Problem: Reply with one number: the count of lines in the data that hold the string "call".

========

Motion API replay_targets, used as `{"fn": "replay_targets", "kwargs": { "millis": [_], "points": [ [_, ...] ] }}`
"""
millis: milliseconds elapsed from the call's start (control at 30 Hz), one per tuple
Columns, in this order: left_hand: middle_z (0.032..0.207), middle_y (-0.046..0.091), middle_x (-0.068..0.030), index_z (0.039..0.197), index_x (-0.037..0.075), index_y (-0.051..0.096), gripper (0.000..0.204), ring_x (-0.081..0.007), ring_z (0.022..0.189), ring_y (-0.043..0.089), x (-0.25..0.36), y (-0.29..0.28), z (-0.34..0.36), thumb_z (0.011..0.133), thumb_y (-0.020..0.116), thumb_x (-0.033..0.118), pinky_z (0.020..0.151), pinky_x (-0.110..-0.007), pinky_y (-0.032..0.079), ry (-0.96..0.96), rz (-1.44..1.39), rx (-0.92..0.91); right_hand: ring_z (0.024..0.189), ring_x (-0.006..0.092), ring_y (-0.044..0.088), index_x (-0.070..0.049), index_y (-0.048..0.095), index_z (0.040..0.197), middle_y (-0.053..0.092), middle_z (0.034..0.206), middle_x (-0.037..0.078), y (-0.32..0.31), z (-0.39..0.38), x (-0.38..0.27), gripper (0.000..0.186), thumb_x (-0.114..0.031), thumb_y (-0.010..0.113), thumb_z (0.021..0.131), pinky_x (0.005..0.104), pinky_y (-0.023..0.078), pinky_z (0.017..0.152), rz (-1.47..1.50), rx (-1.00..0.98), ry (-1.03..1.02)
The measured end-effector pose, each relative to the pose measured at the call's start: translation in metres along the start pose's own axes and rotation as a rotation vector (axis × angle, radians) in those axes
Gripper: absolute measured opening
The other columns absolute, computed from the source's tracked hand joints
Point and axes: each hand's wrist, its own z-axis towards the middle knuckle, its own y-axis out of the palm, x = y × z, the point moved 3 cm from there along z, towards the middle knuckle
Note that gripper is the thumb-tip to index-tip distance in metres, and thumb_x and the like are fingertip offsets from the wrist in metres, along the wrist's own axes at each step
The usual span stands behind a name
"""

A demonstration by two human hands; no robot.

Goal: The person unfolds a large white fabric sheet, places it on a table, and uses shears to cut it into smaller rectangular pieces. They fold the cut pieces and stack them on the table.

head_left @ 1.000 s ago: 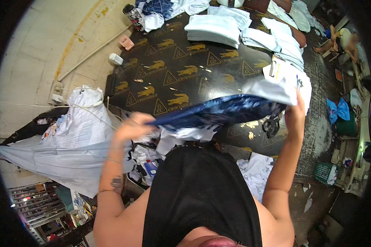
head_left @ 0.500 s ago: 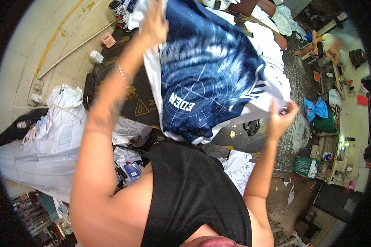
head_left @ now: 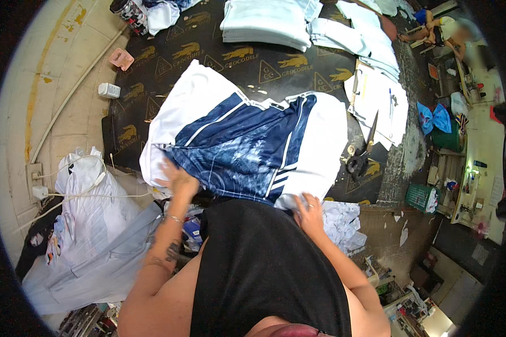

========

Reply: 2